Ich neige dazu, aus der obigen Ausgabe folgendes zu schließen:

  1. Der Varianzanteil gibt an, wie viel Gesamtvarianz in der Varianz einer bestimmten Hauptkomponente vorhanden ist. Daher erklärt die PC1-Variabilität 73% der Gesamtvarianz der Daten.

  2. Die angezeigten Rotationswerte entsprechen den in einigen Beschreibungen genannten "Belastungen".
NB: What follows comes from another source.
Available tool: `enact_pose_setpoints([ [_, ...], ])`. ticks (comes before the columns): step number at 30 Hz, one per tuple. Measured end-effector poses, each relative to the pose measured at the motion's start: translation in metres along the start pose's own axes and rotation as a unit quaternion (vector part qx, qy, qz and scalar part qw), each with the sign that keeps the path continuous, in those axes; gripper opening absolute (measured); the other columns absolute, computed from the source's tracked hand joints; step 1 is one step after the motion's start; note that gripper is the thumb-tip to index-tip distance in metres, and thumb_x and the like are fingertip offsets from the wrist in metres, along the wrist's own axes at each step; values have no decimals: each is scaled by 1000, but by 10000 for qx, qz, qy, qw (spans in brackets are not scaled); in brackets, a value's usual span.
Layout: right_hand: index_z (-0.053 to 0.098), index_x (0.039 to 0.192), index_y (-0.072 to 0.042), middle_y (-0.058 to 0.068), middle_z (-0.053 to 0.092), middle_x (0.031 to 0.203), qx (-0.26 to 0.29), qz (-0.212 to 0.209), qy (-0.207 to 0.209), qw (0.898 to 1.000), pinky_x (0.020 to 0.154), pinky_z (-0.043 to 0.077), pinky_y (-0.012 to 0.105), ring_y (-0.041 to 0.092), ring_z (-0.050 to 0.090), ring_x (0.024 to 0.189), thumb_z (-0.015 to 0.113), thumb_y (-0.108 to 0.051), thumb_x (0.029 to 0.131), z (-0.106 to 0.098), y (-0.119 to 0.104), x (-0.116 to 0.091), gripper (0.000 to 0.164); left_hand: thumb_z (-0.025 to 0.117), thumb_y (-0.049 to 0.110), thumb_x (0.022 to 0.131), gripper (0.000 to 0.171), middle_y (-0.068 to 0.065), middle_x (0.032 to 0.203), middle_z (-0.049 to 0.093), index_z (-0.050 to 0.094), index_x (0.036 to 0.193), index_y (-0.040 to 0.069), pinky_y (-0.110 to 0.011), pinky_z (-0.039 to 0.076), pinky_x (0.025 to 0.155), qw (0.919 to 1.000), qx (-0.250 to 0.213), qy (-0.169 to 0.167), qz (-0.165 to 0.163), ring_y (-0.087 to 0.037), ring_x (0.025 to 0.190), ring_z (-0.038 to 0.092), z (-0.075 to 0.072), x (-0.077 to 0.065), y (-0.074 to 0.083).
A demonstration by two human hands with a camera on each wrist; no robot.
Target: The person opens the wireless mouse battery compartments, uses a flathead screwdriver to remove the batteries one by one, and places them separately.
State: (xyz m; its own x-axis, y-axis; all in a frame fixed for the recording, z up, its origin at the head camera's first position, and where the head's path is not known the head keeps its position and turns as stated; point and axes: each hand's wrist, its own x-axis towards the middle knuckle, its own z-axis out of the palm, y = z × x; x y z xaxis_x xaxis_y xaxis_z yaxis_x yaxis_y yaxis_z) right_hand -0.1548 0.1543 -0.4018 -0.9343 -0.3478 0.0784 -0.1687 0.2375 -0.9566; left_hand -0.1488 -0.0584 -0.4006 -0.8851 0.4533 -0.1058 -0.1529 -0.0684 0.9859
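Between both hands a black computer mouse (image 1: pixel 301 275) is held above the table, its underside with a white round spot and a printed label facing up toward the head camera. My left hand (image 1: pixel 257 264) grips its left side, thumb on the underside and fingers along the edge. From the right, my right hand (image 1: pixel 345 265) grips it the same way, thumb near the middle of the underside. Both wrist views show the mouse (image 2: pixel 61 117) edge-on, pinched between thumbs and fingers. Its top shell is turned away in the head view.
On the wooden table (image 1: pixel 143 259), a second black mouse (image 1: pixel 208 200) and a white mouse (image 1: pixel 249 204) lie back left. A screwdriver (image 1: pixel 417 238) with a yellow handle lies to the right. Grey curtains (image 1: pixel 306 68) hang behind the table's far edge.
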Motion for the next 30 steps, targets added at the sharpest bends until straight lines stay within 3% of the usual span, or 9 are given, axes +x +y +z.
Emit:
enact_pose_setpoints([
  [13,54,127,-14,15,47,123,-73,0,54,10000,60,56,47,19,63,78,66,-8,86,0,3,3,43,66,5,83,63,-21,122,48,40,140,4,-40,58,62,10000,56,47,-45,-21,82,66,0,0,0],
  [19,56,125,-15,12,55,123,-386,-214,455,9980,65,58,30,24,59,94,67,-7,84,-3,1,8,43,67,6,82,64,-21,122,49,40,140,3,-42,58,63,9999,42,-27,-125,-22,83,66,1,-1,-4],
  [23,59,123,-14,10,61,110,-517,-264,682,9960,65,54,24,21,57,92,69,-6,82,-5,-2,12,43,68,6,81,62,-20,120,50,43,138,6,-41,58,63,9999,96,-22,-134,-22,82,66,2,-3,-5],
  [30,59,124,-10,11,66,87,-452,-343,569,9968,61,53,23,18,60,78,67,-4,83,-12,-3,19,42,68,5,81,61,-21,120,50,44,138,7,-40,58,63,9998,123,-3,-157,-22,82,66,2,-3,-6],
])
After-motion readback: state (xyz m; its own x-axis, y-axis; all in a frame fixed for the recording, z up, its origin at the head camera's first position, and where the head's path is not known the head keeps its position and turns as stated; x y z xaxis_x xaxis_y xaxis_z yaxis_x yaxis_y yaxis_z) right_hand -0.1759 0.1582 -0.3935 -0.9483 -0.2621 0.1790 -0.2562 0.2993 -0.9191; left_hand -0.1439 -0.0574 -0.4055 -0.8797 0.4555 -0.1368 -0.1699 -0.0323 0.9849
  3. In Anbetracht der Rotationen von PC1 kann man schließen, dass Sepal.Length, Petal.Length und Petal.Width in direktem Zusammenhang stehen und alle in umgekehrter Beziehung zu Sepal.Width stehen (was einen negativen Wert bei der Rotation von PC1 hat).

  4. In Pflanzen kann es einen Faktor geben (einige chemische / physikalische Funktionssysteme usw.), der alle diese Variablen beeinflusst (Sepal.Length, Petal.Length und Petal.Width in einer Richtung und Sepal.Width in der entgegengesetzten Richtung).

  5. Wenn ich alle Rotationen in einem Diagramm anzeigen möchte, kann ich ihren relativen Beitrag zur Gesamtvariation zeigen, indem ich jede Rotation mit dem Varianzanteil dieser Hauptkomponente multipliziere. Beispielsweise werden für PC1 die Umdrehungen von 0,52, -0,26, 0,58 und 0,56 alle mit 0,73 multipliziert (proportionale Varianz für PC1, gezeigt in der zusammenfassenden (res) Ausgabe.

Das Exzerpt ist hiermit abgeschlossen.